Here is our list of the 12 top performing consumer staples stocks in February.

12. Coca-Cola FEMSA, S.A.B. de C.V. (NYSE:KOF)

Coca-Cola FEMSA, S.A.B. de C.V. (NYSE:KOF) is one of the best performing stocks on this list.

TheFly reported on March 3 that Barclays lifted its price target for KOF to $112 from $110 and reiterated an Equal Weight rating on the stock.

Coca-Cola FEMSA, S.A.B. de C.V. (NYSE:KOF) released its financial results for the fourth quarter of 2025 earlier on February 26. The results demonstrated consistent operational performance. The statistics state that while volumes in Mexico marginally decreased, overall volume increased 1.3% to 1,093.6 million unit cases, which was driven by increases in a number of regions. Pricing and revenue management initiatives contributed significantly to the 2.9% increase in revenue to Ps. 77,750 million, although the effects of currency translation and product mix reduced the overall growth rate. Although margins somewhat shrank as a result of increased labor and depreciation expenses, as well as an unfavorable sales mix, gross profit reached Ps. 36,321 million.

Additionally, the corporation’s operating income advanced 13.3% to Ps. 13,702 million, aided in part by insurance claim recoveries in Brazil and Mexico. Net income attributable to shareholders climbed 3% to Ps. 7,501 million as operating gains were partly offset by higher financing expenses and a greater tax burden. For the full year, the reports state that the business’s revenue and operating income also increased, which was supported by pricing initiatives and disciplined expense management across its international operations.

Coca-Cola FEMSA, S.A.B. de C.V. (NYSE:KOF) is the largest franchise bottler of The Coca-Cola Company beverages by volume. It produces, distributes, and sells soft drinks, water, and other beverages across Latin America, operating an extensive bottling and distribution network serving millions of consumers daily.

11. B&G Foods, Inc. (NYSE:BGS)

B&G Foods, Inc. (NYSE:BGS) is one of the best performing stocks on this list.

TheFly reported on March 4 that Evercore ISI increased its price target for BGS to $5.00 from $4.50 while reiterating an In Line rating on the stock. The firm also lifted its EBITDA forecasts and cited emerging indications that the company’s operating trends are beginning to stabilize.

In a recent move, on March 2, B&G Foods, Inc. (NYSE:BGS) announced the completion of the sale of its Green Giant U.S. frozen vegetable business to Seneca Foods Corporation. The divestiture includes the company’s frozen vegetable production facility located in Yuma, Arizona. Following the transaction, BGS will continue operating its frozen vegetable manufacturing plant in Irapuato, Mexico, and has entered into a co-packing arrangement under which it will produce certain Green Giant frozen products for Seneca Foods.

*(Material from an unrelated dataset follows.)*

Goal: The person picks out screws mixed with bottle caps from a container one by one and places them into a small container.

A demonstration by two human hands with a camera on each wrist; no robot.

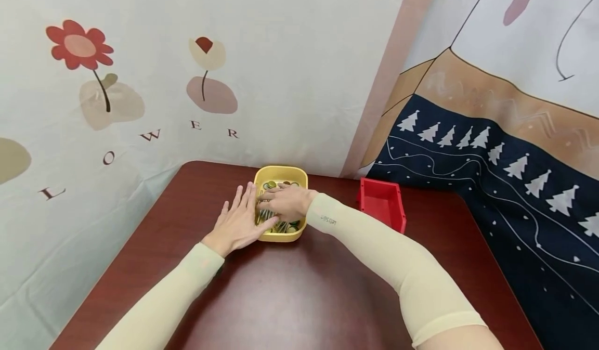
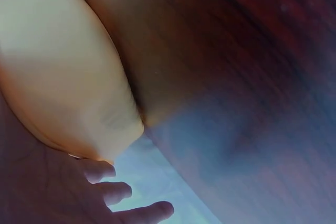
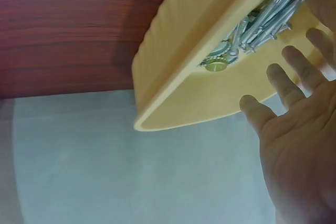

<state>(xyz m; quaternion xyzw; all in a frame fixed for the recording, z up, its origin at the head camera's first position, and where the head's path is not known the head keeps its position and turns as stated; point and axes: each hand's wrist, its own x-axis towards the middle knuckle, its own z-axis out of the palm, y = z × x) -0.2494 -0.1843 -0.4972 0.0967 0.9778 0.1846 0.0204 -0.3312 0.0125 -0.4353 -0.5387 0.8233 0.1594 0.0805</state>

The move represents another step in BGS’ broader strategy to sell brands and product lines that are not central to its long-term business priorities while concentrating on core operations and reducing debt. The transaction also reunites the Green Giant frozen portfolio with the brand’s U.S. shelf-stable vegetable line, which Seneca Foods acquired earlier. Proceeds from the sale are expected to support general corporate needs, including debt repayment, taxes, fees, and investments in assets that support the company’s ongoing business activities.

B&G Foods, Inc. (NYSE:BGS) is a U.S. packaged foods company that owns, produces, and distributes a portfolio of shelf-stable and frozen food brands. Its products include sauces, seasonings, snacks, and meal ingredients sold through supermarkets, mass merchants, and foodservice channels across North America.